*** Opening of GIVEN MATERIAL ***
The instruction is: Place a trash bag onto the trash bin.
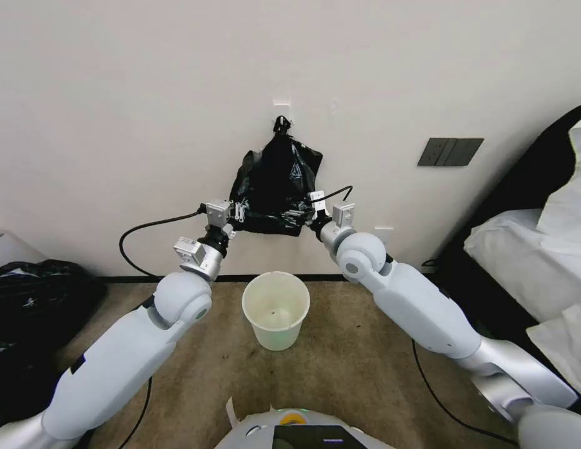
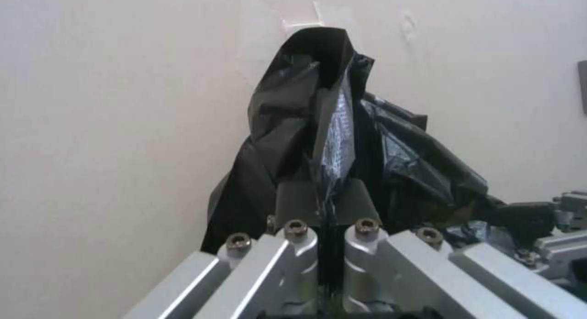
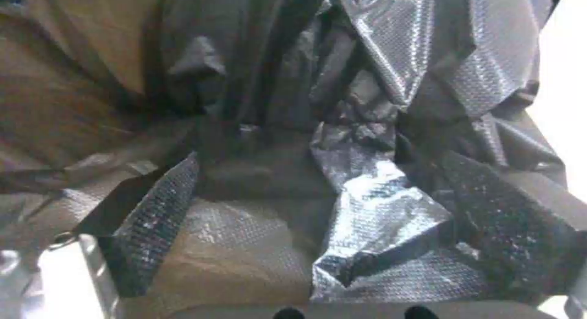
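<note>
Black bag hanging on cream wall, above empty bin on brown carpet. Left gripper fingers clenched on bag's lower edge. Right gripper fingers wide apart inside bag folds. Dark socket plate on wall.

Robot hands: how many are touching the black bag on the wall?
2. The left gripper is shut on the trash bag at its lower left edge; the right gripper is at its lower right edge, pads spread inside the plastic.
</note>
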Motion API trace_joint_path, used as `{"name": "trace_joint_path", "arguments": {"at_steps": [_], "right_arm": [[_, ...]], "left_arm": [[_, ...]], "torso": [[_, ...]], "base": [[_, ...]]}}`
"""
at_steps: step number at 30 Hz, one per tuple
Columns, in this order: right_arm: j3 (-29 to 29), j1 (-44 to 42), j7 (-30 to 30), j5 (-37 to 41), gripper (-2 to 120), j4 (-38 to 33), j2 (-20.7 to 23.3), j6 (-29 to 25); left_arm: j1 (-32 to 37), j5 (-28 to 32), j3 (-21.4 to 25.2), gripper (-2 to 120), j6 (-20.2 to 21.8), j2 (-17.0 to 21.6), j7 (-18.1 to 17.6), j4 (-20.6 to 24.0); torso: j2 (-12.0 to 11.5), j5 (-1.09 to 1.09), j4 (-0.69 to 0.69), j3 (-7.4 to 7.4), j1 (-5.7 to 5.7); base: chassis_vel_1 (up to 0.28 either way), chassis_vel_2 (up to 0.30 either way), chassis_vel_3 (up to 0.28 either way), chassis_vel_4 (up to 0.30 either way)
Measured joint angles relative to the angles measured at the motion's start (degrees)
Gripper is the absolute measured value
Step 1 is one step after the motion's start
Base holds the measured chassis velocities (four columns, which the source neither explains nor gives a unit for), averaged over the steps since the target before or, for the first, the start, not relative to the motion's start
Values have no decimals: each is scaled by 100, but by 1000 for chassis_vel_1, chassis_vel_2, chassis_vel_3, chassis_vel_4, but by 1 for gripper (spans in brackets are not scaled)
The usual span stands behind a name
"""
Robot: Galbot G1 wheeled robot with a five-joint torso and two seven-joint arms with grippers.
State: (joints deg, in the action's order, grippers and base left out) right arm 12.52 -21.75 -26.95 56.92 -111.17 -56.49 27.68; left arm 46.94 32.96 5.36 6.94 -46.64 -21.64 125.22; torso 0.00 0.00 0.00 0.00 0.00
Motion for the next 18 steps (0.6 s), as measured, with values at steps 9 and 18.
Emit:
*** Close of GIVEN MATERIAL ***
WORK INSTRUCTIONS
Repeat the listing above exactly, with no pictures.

WRITTEN REPLY
The instruction is: Place a trash bag onto the trash bin.
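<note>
Black bag hanging on cream wall, above empty bin on brown carpet. Left gripper fingers clenched on bag's lower edge. Right gripper fingers wide apart inside bag folds. Dark socket plate on wall.

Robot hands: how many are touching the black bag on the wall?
2. The left gripper is shut on the trash bag at its lower left edge; the right gripper is at its lower right edge, pads spread inside the plastic.
</note>
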Motion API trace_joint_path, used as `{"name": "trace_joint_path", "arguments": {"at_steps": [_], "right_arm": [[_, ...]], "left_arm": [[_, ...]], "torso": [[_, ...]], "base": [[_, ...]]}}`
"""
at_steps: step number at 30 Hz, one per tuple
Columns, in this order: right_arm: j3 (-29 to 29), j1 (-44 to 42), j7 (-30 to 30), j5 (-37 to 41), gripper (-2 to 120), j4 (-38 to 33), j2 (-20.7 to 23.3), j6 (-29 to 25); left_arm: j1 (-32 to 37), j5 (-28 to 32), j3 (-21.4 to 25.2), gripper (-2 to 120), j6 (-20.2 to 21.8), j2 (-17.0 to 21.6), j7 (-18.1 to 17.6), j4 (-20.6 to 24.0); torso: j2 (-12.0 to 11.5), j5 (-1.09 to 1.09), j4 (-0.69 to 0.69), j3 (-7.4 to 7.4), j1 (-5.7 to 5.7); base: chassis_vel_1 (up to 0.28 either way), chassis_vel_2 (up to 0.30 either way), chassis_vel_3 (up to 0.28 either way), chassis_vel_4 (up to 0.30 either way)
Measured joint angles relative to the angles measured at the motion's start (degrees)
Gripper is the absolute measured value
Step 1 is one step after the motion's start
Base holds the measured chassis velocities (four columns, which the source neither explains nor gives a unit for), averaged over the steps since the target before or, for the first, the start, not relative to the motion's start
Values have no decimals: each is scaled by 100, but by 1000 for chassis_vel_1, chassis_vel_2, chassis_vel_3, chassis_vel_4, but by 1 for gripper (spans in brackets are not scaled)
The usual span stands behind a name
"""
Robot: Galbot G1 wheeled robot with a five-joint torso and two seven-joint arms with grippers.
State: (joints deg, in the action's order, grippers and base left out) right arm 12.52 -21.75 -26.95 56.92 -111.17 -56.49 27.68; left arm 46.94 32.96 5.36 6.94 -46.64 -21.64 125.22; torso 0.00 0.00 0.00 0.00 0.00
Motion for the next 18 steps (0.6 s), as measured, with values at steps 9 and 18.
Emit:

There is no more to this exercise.